A percussion concerto in six movements, with five brief instrumental 'ghosts' interspersed.
During the percussion concerto, 'a table of noises', the percussionist will, for the most part, be seated on a cajon (a box-like instrument most often used in flamenco). At other times he will play the xylophone and finally the glockenspiel, but all the other instruments will be laid out on a table in front of the soloist; hence the title. The piece is based on my memories of my great uncle Ash (Ashworth Hutton, from my father's side of the family) who was, amongst many other things, a taxidermist. The movements are as follows:
1] 'Jute' is a rough material with which my great uncle Ash would stuff the animal skins. This movement is essentially full of the material used throughout the entire concerto.
'ghost one' is a brief orchestral interlude (the soloist remains silent throughout all the ghost interludes), and is scored for alto flute and cellos. The ghosts are visitors to the scene. Who they are is open to question.
2] 'fly' was the name of Ash's dog who used to fall asleep stood up, staring into the fire, hypnotised by the flames. This movement involves a virtuoso xylophone part for the percussion soloist.
'ghost two' is a brief, purely orchestral interlude, scored for oboe, contra bassoon and violas.
3] 'a drawer full of eyes' (often when we would visit Ash, his bed would have to be changed and on one particular occasion, in searching for fresh bedding, my mother opened a drawer in Ash's bedroom tallboy and discovered thousands of false eyes for foxes, kingfishers, stoats, etc. staring back at her).
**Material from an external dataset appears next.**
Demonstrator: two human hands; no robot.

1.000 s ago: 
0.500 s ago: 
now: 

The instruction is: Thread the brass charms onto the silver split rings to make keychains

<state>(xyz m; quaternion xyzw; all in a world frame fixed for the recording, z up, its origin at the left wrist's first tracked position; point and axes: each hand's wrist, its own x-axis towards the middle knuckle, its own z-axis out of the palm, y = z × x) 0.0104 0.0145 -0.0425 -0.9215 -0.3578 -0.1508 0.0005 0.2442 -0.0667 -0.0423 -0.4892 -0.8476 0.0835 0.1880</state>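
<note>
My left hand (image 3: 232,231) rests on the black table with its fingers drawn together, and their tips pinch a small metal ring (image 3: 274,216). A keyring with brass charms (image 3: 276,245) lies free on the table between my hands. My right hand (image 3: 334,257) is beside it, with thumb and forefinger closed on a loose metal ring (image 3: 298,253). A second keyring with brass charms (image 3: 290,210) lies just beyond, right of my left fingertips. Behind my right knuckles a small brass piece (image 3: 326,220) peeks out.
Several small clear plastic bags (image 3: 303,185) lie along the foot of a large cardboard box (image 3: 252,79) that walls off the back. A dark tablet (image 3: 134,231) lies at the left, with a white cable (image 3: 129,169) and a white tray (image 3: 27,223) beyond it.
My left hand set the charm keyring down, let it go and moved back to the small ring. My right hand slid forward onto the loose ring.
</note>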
'ghost three' is the next orchestral interlude, scored for brass and the 2 orchestral percussionists on glockenspiels.
4] 'Skennin' Mary' (this lady was one of my great uncle's neighbours. She had a glass eye which would spin when she got angry. The percussionist is again on xylophone only. It comprises a wild, swirling scherzo of manic intensity.
'ghost four' is scored for the two piccolos and the double basses playing only harmonics.
5] cadenza: 'table top'. Ash's parlour table was covered with items essential for his existence. He was severely crippled in one leg and walked everywhere on a crutch swinging his gammy leg about him and so needed everything to hand. This is an extended solo for the percussionist but the fifth 'ghost' pays a visit in the form of a bass clarinet.
6] 'under glass'. A lot of his stuffed animals would end up displayed under a glass dome, usually with photos of loved ones propped up against them. He once gave me a stoat with a grass snake wrapped round it, which I kept on my bedside table for years through my early teens.